Since 1988, all court orders for child support include an automatic income withholding order. The obligee, meaning the parent to whom you pay support, can also get a wage garnishment order from the court if you get behind in child support payments. (To learn about income withholding orders and other ways child support can be collected, see Child Support Enforcement Obligations.)
Ohio uses the federal limits set forth under the Consumer Credit Protection Act (CCPA). Federal law limits what can be taken from your paycheck for this type of wage garnishment. Up to 50% of your disposable earnings may be garnished to pay child support if you are currently supporting a spouse or a child who isn't the subject of the order. If you aren't supporting a spouse or child, up to 60% of your earnings may be taken. An additional five percent may be garnished for support payments over 12 weeks in arrears. (Learn more about wage garnishment for child support arrears.)
You may have more than one child support withholding order but not enough disposable income to pay your child support obligations in full. If this is the case, your total disposable income (from 50-65% as described above) will be split up amongst your child support orders, based upon how much is owed for each. While Ohio allows you to protect workers’ compensation and unemployment benefits from garnishment by consumer creditors, such as credit cards, all income is subject to garnishment for support, including unemployment, worker’s compensation, and lottery winnings.
If you default on a federal student loan, the U.S. Department of Education or any entity collecting for this agency can garnish your wages without first getting a court judgment – this is called an administrative garnishment. Federal agencies or collection agencies under contract with the Department of Education can garnish 15% of your disposable income for loans owed to the U.S. Government. The Department of Education’s guaranty agencies may garnish up to 10% of your disposable earnings. Your student loan lenders are also subject to a limit based on the minimum wage, to help ensure you have enough income to support yourself. Student loan creditors may not take more than 30 times the federal minimum wage. To learn more, see the articles in Student Loan Debt.
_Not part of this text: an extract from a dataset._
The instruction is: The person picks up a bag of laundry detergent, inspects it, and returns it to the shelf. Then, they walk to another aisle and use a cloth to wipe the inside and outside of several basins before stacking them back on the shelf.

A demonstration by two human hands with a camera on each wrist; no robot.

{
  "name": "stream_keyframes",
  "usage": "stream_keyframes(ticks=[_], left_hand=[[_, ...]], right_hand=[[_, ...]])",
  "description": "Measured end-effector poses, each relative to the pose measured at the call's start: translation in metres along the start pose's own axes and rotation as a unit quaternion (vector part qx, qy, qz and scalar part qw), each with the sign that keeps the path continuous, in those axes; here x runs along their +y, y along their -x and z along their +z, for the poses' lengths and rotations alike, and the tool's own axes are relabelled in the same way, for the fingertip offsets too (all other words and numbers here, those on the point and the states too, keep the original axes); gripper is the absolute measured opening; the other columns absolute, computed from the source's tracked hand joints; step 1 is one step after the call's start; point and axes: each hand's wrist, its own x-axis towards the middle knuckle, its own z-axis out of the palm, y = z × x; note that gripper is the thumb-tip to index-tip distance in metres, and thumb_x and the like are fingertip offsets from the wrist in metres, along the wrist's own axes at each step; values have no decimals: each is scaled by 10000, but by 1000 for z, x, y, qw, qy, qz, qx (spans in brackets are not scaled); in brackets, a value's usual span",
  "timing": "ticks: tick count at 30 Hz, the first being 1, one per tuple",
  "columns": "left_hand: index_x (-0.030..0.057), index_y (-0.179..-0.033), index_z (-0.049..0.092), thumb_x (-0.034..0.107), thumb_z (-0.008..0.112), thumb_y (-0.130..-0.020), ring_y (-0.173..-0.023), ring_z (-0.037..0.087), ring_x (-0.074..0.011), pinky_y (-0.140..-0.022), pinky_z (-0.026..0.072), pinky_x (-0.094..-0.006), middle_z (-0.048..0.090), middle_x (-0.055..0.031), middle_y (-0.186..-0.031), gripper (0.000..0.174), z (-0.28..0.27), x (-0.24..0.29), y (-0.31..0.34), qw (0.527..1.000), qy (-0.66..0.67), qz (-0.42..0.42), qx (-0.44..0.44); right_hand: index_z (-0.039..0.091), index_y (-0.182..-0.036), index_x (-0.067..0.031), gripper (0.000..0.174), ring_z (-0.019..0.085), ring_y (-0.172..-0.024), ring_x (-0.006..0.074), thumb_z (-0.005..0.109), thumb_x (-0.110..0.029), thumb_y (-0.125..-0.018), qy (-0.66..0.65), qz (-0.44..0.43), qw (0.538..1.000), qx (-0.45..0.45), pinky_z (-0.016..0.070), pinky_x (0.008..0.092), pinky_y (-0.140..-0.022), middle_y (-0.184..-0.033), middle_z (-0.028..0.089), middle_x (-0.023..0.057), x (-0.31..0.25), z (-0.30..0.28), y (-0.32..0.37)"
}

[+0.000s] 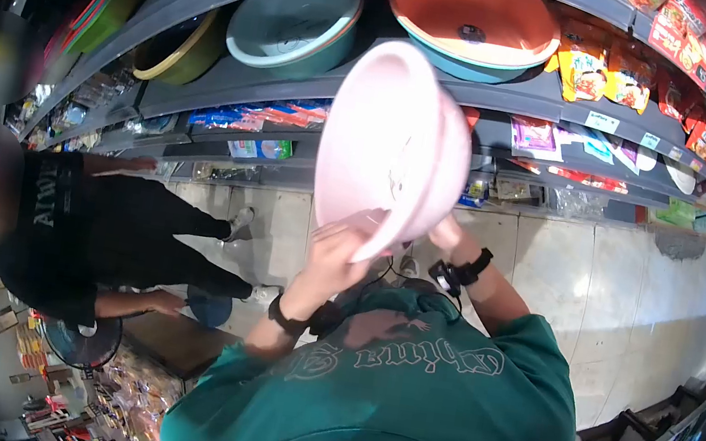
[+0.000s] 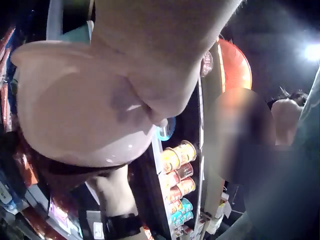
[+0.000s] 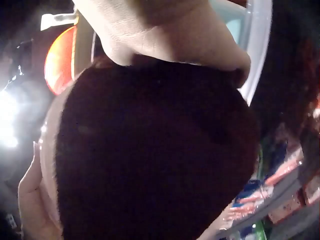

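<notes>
A pink basin (image 1: 368, 146) is tilted on its side in front of the shelves, held up between both hands. My left hand (image 1: 338, 250) grips its near rim, the fingers lying over the edge into the bowl. On the outer wall at the lower right, my right hand (image 1: 446, 234) holds the basin, its fingertips hidden behind it. The left wrist view shows the basin (image 2: 85, 110) large, with the right hand (image 2: 112, 190) below it. In the right wrist view the basin's dark side fills the middle, under the right hand (image 3: 170, 40).
Stacked teal basins (image 1: 294, 27) and an orange basin (image 1: 476, 21) sit on the shelf ahead. Orange snack packets (image 1: 584, 68) stand to their right, above lower shelves of packaged goods. Another person (image 1: 100, 221) in black stands at the left on the tiled floor (image 1: 544, 274).
</notes>
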Motion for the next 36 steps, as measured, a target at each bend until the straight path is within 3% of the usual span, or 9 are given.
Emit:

The federal government can garnish your wages if you owe back taxes, even without a court judgment. The amount it can garnish depends on how many dependents you have and your deduction rate.
States and local governments may also be able to garnish your wages to collect unpaid state and local taxes. You can learn more from the Ohio Department of Commerce’s Bureau of Wage and Hour Administration at www.com.ohio.gov/laws.
If you have more than one garnishment, the total amount that can be garnished is limited to 25%. For example, if the federal government is garnishing 15% of your income to repay defaulted student loans and your employer receives a second wage garnishment order, the employer can only take another 10% of your income to send to the second creditor.
Complying with wage garnishment orders can be a hassle for your employer, and some might be inclined to terminate your employment rather than comply with the order. State and federal law provides some protection for you in this situation.
According to federal law, your employer cannot discharge you if you have one wage garnishment, but federal law won’t protect you if you have two or more wage garnishment orders.
Some states offer more protection for debtors. Ohio law prevents your employer from discharging you solely because of wage garnishments by a single creditor in a 12-month period. Ohio law also prevents your employer from discharging you because of a child support order garnishment.
To find more information about wage garnishment limits in Ohio, including the procedures that employers must follow in carrying out wage garnishment orders, check out the website of the Ohio Department of Commerce’s Bureau of Wage and Hour Administration at www.com.ohio.gov/laws.